Now I let the dogs play with them and then throw them back once deflated and covered in dog slime! YANBU!!

ovenchips Wed 31-Jul-13 21:47:56

4 balls in one day.

This complaint must qualify for some sort of prize.

Well done OP for managing to keep yourself at a steady level of pissed offedness and aggravation for absolutely no real reason at all.

ChippingInHopHopHop Wed 31-Jul-13 21:52:37

Now I let the dogs play with them and then throw them back once deflated and covered in dog slime! YANBU!!

That's no way to let your dog treat a child shock


flatmum Wed 31-Jul-13 21:54:08

what a miserable bunch of old miseries you are! just chuck em back over next time you're out there what's the big deal?

in astounded at this. round here they're are always kids balls in gardens. noone complains, noone rings doorbells, people just chuck them back next time they're in the garden.

nomoreballs Wed 31-Jul-13 21:55:40

*4 balls in one day.

This complaint must qualify for some sort of prize.*

Perhaps my prize is 4 balls!

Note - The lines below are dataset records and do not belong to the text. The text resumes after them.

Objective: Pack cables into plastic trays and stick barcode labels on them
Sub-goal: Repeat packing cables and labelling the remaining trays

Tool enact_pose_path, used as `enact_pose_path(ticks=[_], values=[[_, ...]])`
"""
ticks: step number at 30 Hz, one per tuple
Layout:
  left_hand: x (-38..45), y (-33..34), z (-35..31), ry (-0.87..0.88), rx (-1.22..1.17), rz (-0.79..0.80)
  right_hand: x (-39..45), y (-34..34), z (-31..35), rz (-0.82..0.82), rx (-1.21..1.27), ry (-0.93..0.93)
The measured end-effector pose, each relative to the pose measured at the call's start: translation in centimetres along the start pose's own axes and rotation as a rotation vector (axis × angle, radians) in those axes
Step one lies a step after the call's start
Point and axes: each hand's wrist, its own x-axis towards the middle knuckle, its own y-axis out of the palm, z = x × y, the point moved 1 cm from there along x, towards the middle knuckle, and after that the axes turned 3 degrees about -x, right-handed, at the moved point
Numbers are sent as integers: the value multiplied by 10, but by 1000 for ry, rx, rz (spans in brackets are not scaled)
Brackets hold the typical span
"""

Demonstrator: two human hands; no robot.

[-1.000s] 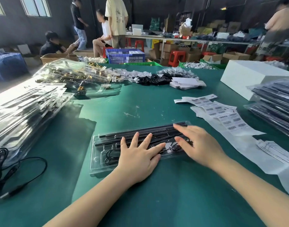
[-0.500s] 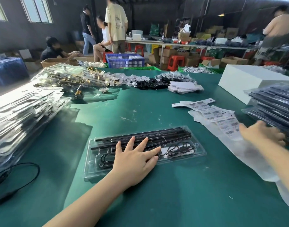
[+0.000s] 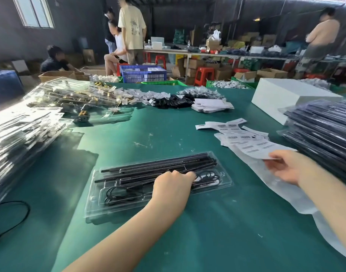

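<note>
My right hand [image 3: 285,167] pinches a barcode label [image 3: 264,152]; the tray [image 3: 117,201], long axis 8-to-2, sits at its 9 o'clock, with my left hand [image 3: 172,185] curled and resting on it.

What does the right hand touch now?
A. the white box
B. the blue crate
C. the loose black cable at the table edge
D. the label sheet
D: the right hand holds the near edge of the label sheet, while the left hand rests on the tray.

Left hand [image 3: 171,184] presses tray [image 3: 101,199]; right hand [image 3: 287,169] seemingly pinches label [image 3: 266,149] (blurred)
</note>
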Motion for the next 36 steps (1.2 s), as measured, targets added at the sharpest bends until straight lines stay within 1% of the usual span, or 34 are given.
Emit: enact_pose_path(ticks=[2,4,7,8,9,11,12,14,16,18,20,21,22,23,25,27,29,31,33,36], values=[[3,1,-2,23,-21,8,-27,15,-22,103,118,18],[9,-2,-2,33,-83,17,-46,26,-49,165,187,-8],[19,-15,-2,-24,-221,48,-66,34,-82,146,195,-139],[21,-21,-3,-37,-260,13,-71,36,-89,151,181,-203],[24,-27,-6,-33,-300,-58,-74,37,-95,172,157,-263],[28,-34,-15,45,-436,-220,-79,37,-102,240,79,-379],[30,-37,-23,107,-522,-249,-80,38,-104,255,24,-427],[33,-39,-41,228,-636,-194,-82,36,-105,233,-102,-525],[36,-37,-56,272,-721,-94,-83,33,-104,257,-235,-593],[40,-32,-64,242,-812,-29,-84,31,-104,390,-277,-557],[43,-26,-67,227,-856,-31,-83,26,-101,555,-200,-458],[44,-22,-68,228,-874,-46,-83,23,-97,606,-154,-412],[44,-20,-68,231,-889,-64,-83,21,-93,619,-114,-381],[44,-18,-69,237,-897,-88,-82,19,-91,596,-75,-359],[44,-17,-70,257,-893,-139,-77,18,-88,462,-39,-362],[44,-16,-71,288,-864,-166,-72,18,-89,285,-161,-477],[44,-15,-71,281,-881,-121,-70,18,-91,219,-264,-602],[44,-17,-71,244,-954,-90,-71,17,-89,230,-300,-706],[46,-20,-69,242,-967,-124,-71,15,-86,282,-343,-773],[47,-27,-65,252,-901,-130,-72,15,-87,373,-406,-781]])
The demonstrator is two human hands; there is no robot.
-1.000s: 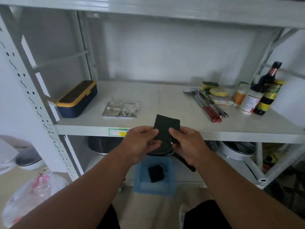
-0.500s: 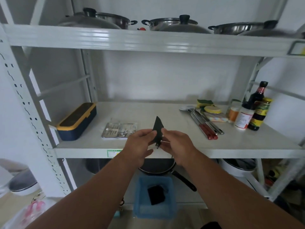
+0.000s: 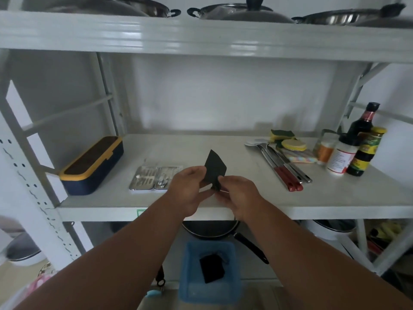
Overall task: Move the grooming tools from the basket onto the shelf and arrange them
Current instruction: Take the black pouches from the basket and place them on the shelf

Yay I've won!

ovenchips Wed 31-Jul-13 22:00:40

No more balls grin

CrabbyBigBottom Wed 31-Jul-13 22:05:00

Wow I'm such a crabby bitch (the clue is in the name) because this is not in any way acceptable to me. Why is it ok for me to have balls and shit landing in my garden, snapping plants, flowers and vegetables that I've nurtured and that give me pleasure? Why is it ok for their carelessness to ruin my garden?

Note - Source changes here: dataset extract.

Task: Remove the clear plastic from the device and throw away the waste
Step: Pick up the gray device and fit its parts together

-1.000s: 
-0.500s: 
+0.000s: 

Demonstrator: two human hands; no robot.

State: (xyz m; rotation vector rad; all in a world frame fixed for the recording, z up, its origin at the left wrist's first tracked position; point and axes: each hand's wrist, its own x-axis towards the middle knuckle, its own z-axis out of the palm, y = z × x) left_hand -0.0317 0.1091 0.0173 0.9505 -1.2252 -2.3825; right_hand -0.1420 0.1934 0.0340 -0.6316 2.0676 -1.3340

There are boys on both sides of us. A couple of years ago they kicked a ball over and it snapped the only flower of a beautiful iris on which I'd been watching the bud form for a week. I told them that they could have it back once, but if they kicked a ball in the garden again then they wouldn't be getting it back. There have been a couple of things in the garden since, funnily enough a ball and a frisbee in the last couple of weeks. I've left them there a week or so and then chucked them back when I was in a good mood. Noone came and asked for them. grin

If they want to play footie they should go to the park or aim away from the fences. It isn't rocket science. Why does the fact that they're children mean that they can spoil other people's private spaces? I know that sometimes shit happens and balls go over fences, but as a general rule: if you can't keep a ball in your own space, find a bigger public space to play in.

Tiredmumno1 Wed 31-Jul-13 22:07:08

You can actually get in trouble for theft if you keep or destroy.

Just let your neighbours know that you will do a scout round in the middle of the day, and again at the end to throw anything back that has been thrown. That way you are not doing it numerous times, and they don't need to be bother you as they'll know the rules.